# Your instructions:
Only the pictures are to be left out, and the rest of the entries should be reproduced exactly.
= Beginning of Section =
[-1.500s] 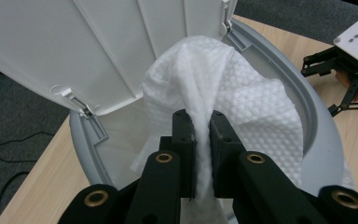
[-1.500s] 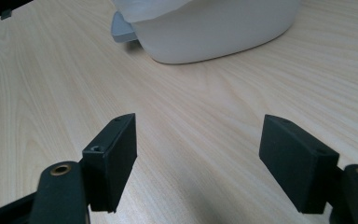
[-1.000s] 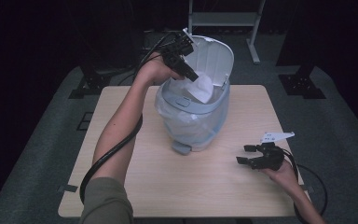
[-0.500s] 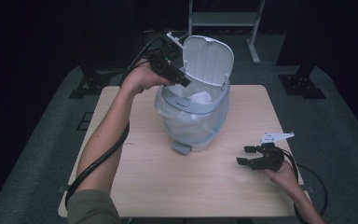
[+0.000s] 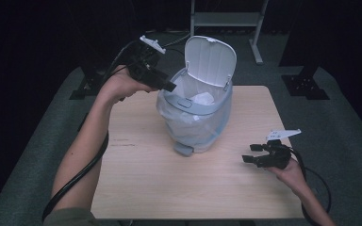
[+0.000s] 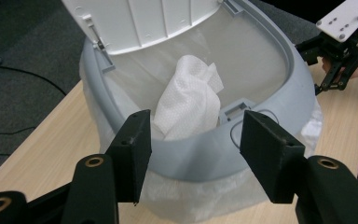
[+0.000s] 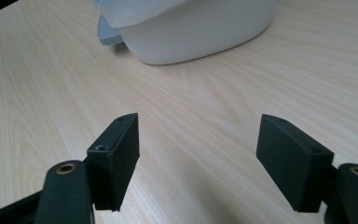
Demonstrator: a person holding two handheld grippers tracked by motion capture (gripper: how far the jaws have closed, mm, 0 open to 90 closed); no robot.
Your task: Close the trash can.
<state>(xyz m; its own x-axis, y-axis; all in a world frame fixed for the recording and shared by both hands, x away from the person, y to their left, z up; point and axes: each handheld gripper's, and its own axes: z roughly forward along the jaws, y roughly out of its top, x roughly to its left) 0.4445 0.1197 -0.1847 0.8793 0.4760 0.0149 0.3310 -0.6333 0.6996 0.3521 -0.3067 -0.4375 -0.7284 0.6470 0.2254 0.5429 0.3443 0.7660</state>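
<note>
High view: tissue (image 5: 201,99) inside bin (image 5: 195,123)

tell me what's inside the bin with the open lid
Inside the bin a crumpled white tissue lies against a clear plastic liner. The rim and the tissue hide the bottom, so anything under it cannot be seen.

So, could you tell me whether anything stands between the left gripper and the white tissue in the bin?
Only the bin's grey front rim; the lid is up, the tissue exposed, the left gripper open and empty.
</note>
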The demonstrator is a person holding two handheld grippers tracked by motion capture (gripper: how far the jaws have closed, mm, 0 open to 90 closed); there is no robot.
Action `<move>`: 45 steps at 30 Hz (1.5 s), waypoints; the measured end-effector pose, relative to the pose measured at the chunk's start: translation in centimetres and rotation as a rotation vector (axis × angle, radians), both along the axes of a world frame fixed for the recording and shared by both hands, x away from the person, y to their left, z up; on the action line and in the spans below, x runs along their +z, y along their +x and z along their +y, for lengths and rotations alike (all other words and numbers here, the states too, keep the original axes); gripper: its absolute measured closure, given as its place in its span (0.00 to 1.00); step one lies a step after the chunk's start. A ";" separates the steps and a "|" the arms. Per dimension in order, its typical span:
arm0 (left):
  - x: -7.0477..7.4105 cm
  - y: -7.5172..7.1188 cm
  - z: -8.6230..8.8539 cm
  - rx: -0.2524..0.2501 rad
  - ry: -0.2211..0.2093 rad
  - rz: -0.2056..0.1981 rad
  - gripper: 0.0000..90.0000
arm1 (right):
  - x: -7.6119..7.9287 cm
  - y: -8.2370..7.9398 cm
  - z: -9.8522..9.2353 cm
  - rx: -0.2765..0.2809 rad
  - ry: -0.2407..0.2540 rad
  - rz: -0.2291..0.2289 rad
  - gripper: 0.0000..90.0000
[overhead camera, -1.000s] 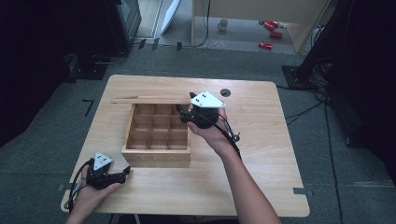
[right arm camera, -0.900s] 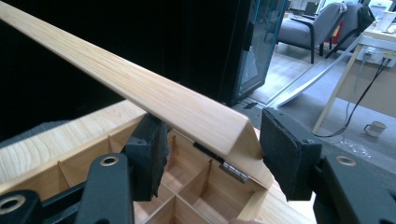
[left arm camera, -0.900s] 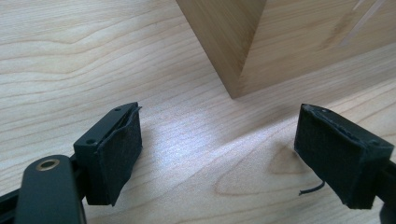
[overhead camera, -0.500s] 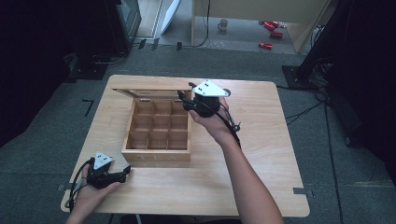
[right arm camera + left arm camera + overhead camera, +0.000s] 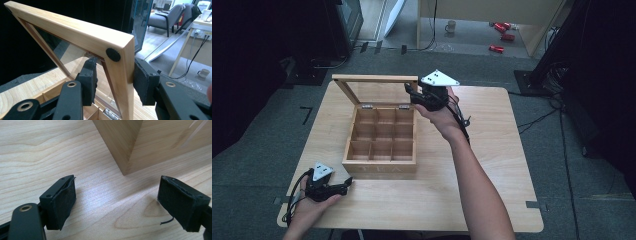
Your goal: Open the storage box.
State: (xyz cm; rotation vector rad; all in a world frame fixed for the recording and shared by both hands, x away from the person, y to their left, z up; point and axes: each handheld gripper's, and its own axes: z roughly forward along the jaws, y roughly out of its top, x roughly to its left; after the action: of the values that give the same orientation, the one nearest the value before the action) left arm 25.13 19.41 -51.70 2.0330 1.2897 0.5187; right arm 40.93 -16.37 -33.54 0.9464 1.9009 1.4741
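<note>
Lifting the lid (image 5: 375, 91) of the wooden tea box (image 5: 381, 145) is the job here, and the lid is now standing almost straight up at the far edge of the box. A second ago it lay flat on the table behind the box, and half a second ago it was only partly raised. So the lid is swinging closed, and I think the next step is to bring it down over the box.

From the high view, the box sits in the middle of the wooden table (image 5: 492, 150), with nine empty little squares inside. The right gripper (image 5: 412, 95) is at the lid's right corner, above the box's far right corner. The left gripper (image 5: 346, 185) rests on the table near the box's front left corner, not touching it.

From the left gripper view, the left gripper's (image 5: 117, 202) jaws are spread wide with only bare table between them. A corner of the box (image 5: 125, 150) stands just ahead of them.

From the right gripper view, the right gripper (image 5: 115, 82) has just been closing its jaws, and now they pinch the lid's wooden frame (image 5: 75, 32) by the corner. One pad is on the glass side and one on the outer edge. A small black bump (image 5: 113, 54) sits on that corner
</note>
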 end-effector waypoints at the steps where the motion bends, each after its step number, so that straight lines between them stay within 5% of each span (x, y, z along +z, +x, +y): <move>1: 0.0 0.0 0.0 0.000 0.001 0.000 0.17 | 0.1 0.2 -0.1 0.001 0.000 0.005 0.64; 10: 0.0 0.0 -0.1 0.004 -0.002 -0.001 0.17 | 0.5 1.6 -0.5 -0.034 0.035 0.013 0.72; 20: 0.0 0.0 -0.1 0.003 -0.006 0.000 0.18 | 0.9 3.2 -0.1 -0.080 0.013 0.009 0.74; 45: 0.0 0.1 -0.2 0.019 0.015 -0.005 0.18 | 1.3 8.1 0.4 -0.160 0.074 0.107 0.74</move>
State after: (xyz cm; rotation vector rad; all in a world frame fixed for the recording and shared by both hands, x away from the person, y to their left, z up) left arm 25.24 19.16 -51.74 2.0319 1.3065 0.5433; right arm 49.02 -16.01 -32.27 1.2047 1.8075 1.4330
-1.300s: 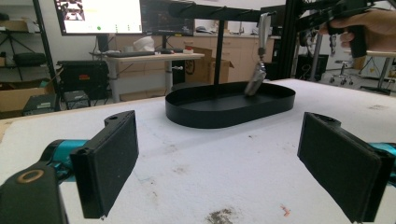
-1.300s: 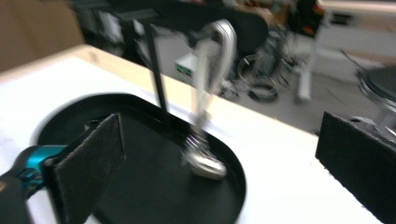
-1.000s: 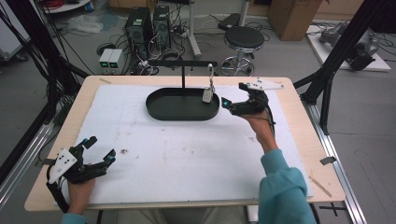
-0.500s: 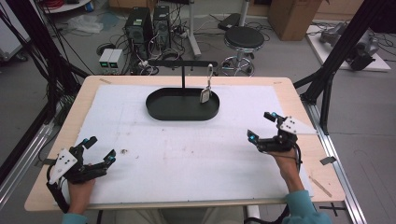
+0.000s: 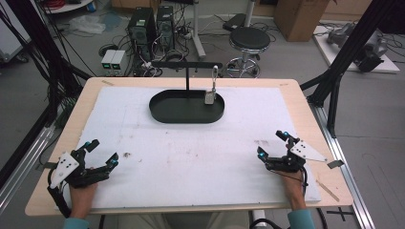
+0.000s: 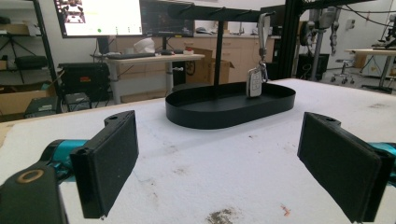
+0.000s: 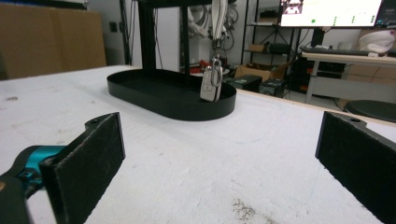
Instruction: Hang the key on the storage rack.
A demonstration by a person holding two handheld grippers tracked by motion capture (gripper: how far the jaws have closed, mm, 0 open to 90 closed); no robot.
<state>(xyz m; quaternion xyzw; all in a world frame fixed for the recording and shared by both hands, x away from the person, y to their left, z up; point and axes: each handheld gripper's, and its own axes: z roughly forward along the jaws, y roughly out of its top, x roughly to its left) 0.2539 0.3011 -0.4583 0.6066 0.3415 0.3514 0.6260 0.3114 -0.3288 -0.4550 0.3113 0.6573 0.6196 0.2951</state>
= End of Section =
# Exercise solution:
[-1.500s] 
[-1.500s] 
[-1.000s] 
[-0.500s] 
[+0.000s] 
[+0.000s] 
[+0.000s] 
Demonstrator: a person holding two handheld grippers tracked by motion capture (gripper: how far the jaws have closed, mm, 0 open to 90 closed); no robot.
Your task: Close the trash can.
<state>(xyz m; its own x-axis, y-axis; all in a world frame fixed for the recording and shared by both hands, x away from the person, y to their left, z up; point and axes: each handheld gripper's, and its own axes: z roughly forward along the jaws, y roughly out of its top, x roughly to its left) 0.4445 0.1197 -0.1847 0.8793 0.4760 0.0149 0.3310 -0.6333 0.6996 0.3521 -0.3067 -0.4375 -0.7284 0.6470 0.2254 0.5429 0.3443 0.7660</state>
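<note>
High view: tissue (image 5: 201,99) inside bin (image 5: 195,123)

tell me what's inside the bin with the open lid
Inside the bin a crumpled white tissue lies against a clear plastic liner. The rim and the tissue hide the bottom, so anything under it cannot be seen.

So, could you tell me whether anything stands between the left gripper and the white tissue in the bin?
Only the bin's grey front rim; the lid is up, the tissue exposed, the left gripper open and empty.
</note>
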The demonstrator is a person holding two handheld grippers tracked by motion capture (gripper: how far the jaws have closed, mm, 0 open to 90 closed); there is no robot.
Action `<move>`: 45 steps at 30 Hz (1.5 s), waypoints; the measured end-effector pose, relative to the pose measured at the chunk's start: translation in centimetres and rotation as a rotation vector (axis × angle, radians), both along the axes of a world frame fixed for the recording and shared by both hands, x away from the person, y to their left, z up; on the action line and in the spans below, x runs along their +z, y along their +x and z along their +y, for lengths and rotations alike (all other words and numbers here, the states too, keep the original axes); gripper: its absolute measured closure, given as its place in its span (0.00 to 1.00); step one lies a step after the chunk's start. A ";" separates the steps and a "|" the arms. Per dimension in order, its typical span:
arm0 (left):
  - x: -7.0477..7.4105 cm
  - y: -7.5172..7.1188 cm
  - z: -8.6230..8.8539 cm
  - rx: -0.2524..0.2501 rad
  - ry: -0.2211..0.2093 rad
  - rz: -0.2056..0.1981 rad
  - gripper: 0.0000..90.0000
arm1 (right):
  - x: -7.6119..7.9287 cm
  - y: -8.2370..7.9398 cm
  - z: -9.8522..9.2353 cm
  - rx: -0.2765..0.2809 rad
  - ry: -0.2407..0.2540 rad
  - rz: -0.2291..0.2289 rad
  - gripper: 0.0000..90.0000
[overhead camera, -1.000s] 
[right arm camera, -0.900s] 
[left arm camera, -0.900s] 
[overhead camera, -0.500s] 
[right arm camera + left arm camera + overhead camera, +0.000s] 
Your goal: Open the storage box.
State: (xyz cm; rotation vector rad; all in a world frame fixed for the recording and shared by both hands, x away from the person, y to their left, z up; point and axes: each handheld gripper's, and its own axes: z roughly forward along the jaws, y roughly out of its top, x roughly to its left; after the action: of the values that give the same orientation, the one nearest the value before the action) left arm 25.13 19.41 -51.70 2.0330 1.2897 0.5187; right arm 40.93 -16.37 -33.54 0.9464 1.9009 1.4741
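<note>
Lifting the lid (image 5: 375, 91) of the wooden tea box (image 5: 381, 145) is the job here, and the lid is now standing almost straight up at the far edge of the box. A second ago it lay flat on the table behind the box, and half a second ago it was only partly raised. So the lid is swinging closed, and I think the next step is to bring it down over the box.

From the high view, the box sits in the middle of the wooden table (image 5: 492, 150), with nine empty little squares inside. The right gripper (image 5: 412, 95) is at the lid's right corner, above the box's far right corner. The left gripper (image 5: 346, 185) rests on the table near the box's front left corner, not touching it.

From the left gripper view, the left gripper's (image 5: 117, 202) jaws are spread wide with only bare table between them. A corner of the box (image 5: 125, 150) stands just ahead of them.

From the right gripper view, the right gripper (image 5: 115, 82) has just been closing its jaws, and now they pinch the lid's wooden frame (image 5: 75, 32) by the corner. One pad is on the glass side and one on the outer edge. A small black bump (image 5: 113, 54) sits on that corner
</note>
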 end-effector waypoints at the steps where the motion bends, each after its step number, so that straight lines between them stay within 5% of each span (x, y, z along +z, +x, +y): <move>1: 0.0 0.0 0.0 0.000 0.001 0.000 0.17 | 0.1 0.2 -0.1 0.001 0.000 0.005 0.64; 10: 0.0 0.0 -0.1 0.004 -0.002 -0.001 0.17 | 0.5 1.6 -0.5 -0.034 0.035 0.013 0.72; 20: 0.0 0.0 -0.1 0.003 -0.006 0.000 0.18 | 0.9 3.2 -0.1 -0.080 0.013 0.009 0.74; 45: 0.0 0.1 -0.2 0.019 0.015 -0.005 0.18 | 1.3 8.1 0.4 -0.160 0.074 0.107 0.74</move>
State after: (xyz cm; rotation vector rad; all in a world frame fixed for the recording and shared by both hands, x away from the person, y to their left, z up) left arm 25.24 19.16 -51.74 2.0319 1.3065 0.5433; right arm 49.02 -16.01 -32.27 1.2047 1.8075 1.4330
-1.300s: 
-1.300s: 
-1.000s: 
-0.500s: 
+0.000s: 
+0.000s: 
+0.000s: 
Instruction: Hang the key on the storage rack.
A demonstration by a person holding two handheld grippers tracked by motion capture (gripper: how far the jaws have closed, mm, 0 open to 90 closed); no robot.
<state>(xyz m; quaternion xyzw; all in a world frame fixed for the recording and shared by both hands, x away from the person, y to their left, z up; point and axes: each handheld gripper's, and its own axes: z roughly forward along the jaws, y roughly out of its top, x roughly to its left) 0.2539 0.3011 -0.4583 0.6066 0.3415 0.3514 0.6260 0.3114 -0.3288 -0.4550 0.3113 0.6573 0.6196 0.2951</state>

The output returned above is complete.